Alex Waibel est déçu de son ordinateur. Peu importe ce que je fais, qui je suis et où je suis assis, déclare le directeur des laboratoires de systèmes interactifs de l'Université Carnegie Mellon. Il ne fait rien jusqu'à ce que je fasse quelque chose - jusqu'à ce que j'appuie sur un bouton. Partageant son temps entre son laboratoire à Carnegie Mellon et un laboratoire partenaire à l'Universitt Karlsruhe en Allemagne, Waibel s'efforce de libérer les humains de cette interaction forcée avec les machines. Son modèle d'ordinateur idéal ? Un bon majordome ou une bonne secrétaire-quelqu'un qui plane de manière invisible à l'arrière-plan, devine vos besoins et les sert avant même que vous ne le demandiez.
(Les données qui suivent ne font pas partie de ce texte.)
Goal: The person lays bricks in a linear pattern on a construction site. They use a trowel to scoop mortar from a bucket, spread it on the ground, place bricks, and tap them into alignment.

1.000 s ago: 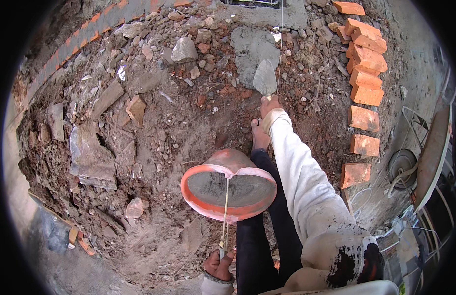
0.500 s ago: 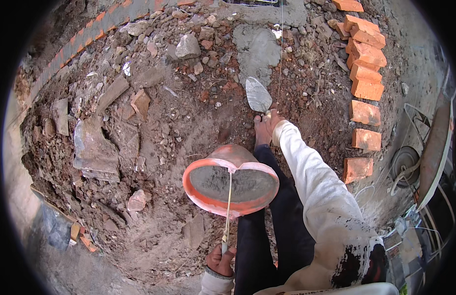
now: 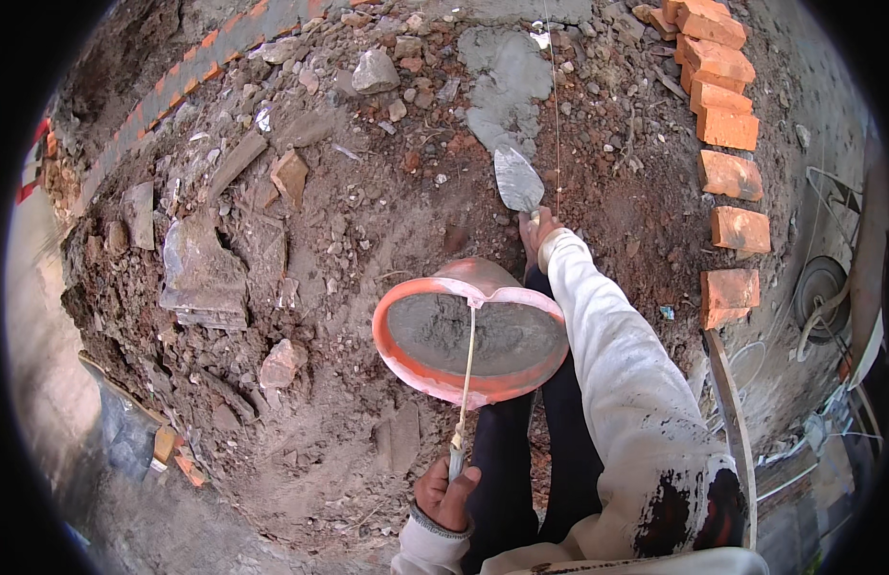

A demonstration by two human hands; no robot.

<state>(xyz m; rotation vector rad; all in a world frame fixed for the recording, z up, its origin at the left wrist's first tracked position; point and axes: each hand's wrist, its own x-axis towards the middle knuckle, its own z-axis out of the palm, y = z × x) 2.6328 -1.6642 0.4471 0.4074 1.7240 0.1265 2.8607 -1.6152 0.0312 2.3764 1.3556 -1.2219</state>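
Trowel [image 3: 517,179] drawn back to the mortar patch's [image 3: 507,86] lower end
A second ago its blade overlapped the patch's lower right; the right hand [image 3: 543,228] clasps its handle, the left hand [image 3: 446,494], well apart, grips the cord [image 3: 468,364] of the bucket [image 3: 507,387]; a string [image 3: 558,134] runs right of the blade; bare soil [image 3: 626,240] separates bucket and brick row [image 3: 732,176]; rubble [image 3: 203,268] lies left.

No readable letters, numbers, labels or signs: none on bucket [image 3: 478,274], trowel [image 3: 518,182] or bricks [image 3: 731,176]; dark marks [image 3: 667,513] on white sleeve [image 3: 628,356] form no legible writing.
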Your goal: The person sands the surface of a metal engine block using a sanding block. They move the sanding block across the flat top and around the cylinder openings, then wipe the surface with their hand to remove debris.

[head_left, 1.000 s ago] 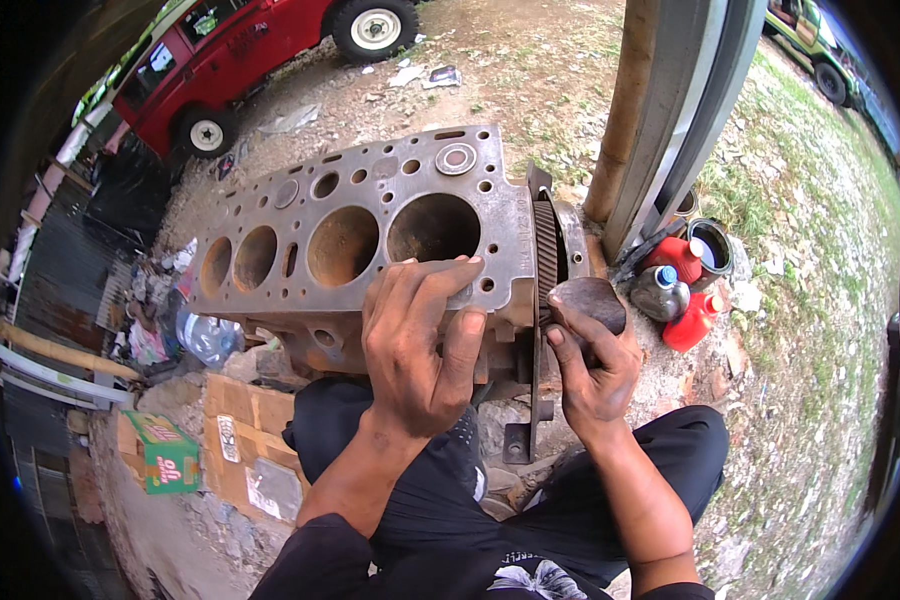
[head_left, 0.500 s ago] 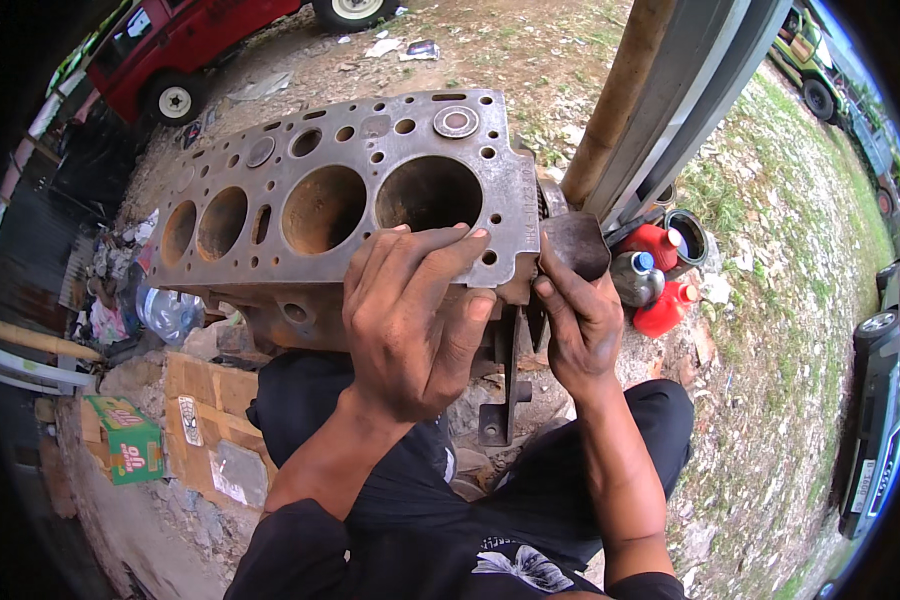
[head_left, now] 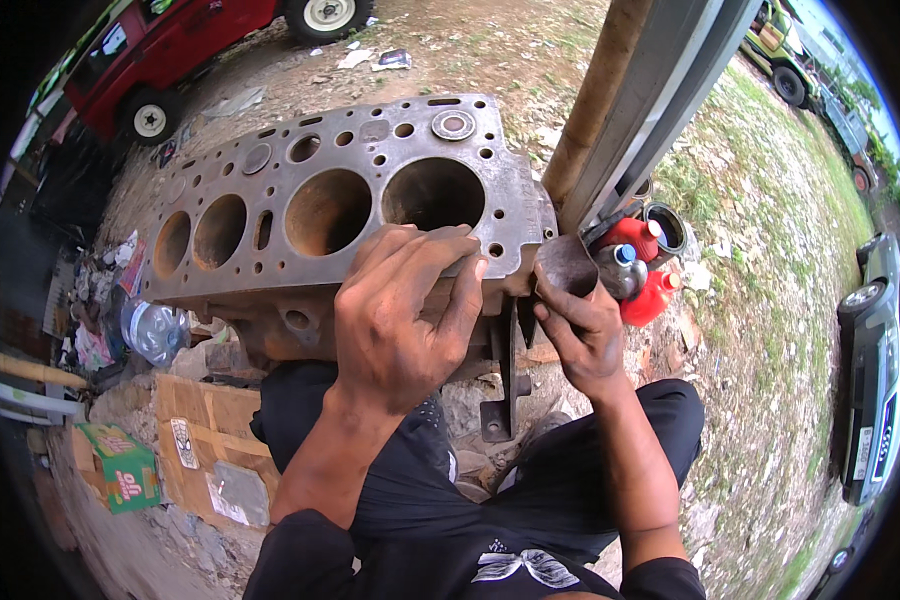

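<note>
A grey and rusty engine block with a row of large round bores lies in front of me. My left hand is at its near edge, in front of the rightmost bores. Its fingers are bent over the top face and the thumb is a little apart from them; I make out nothing in its grasp. At the block's right end, my right hand pinches a dark, curved piece of sandpaper between thumb and fingers. The sandpaper stands up beside the block's corner.
Behind the right end rises a metal post with a bamboo pole. Red bottles and a dark bottle stand beside it. Flattened cardboard and a green box lie at left. Parked vehicles surround the yard.
My left thumb has moved up, closer to its fingertips. The right hand has tilted the sandpaper, which now shows more of its curved inner face. The whole view has shifted slightly.
</note>
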A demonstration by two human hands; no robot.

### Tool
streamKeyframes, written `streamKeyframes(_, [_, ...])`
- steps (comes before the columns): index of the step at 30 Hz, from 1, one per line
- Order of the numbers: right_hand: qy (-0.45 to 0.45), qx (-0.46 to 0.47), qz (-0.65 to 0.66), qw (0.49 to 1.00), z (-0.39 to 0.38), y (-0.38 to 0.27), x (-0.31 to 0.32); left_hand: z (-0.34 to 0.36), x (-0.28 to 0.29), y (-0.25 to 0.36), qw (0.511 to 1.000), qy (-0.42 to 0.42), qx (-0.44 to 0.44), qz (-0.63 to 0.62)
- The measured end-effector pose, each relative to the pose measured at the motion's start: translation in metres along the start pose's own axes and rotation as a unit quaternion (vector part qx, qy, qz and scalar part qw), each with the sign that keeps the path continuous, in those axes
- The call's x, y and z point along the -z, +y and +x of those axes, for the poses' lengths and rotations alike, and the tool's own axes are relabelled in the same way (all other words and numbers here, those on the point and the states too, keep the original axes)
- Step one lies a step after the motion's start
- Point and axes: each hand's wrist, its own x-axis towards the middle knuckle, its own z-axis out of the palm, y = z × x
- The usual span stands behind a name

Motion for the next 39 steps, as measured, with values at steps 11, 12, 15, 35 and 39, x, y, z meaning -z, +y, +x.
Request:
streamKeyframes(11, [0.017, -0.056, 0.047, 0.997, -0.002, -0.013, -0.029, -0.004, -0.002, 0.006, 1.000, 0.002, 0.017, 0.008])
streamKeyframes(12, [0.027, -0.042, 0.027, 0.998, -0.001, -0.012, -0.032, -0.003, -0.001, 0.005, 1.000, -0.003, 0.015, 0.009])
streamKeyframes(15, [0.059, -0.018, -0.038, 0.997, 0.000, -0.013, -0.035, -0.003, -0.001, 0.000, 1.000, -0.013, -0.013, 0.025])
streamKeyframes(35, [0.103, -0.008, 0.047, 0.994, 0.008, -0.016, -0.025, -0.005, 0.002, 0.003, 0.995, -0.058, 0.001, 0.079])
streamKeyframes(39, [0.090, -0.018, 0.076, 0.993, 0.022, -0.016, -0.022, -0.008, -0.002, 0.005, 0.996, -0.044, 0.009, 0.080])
De cette façon, dit-il, les humains seraient libres d'interagir avec d'autres humains et, comme il le dit, de faire la chose humaine. Les ordinateurs observeraient ce que faisaient les humains et le comprendraient suffisamment pour deviner comment aider les humains. Assis à une table dans son bureau avec Examen de la technologie rédactrice en chef Rebecca Zacks, Waibel explique comment cela pourrait se dérouler. Je veux parler avec vous et ensuite, dit-il, en tendant la tête vers son ordinateur de bureau, dites : Oh, au fait, écrivez une lettre à tel ou tel et dites-lui que je ne peux pas faire l'examen ». la machine sait que c'est à elle que je parle maintenant et pas à toi ? Si je dis quelque chose à propos de la suppression des fichiers, je ne veux pas que mon ordinateur s'éteigne et supprime tous les fichiers. Il doit savoir à qui l'on s'adresse. Ce n'est qu'un des nombreux obstacles qui se dressent entre Waibel et l'ordinateur de ses rêves. Il a parlé à Zacks de quelques obstacles supplémentaires et lui a montré ce que son équipe faisait pour les franchir.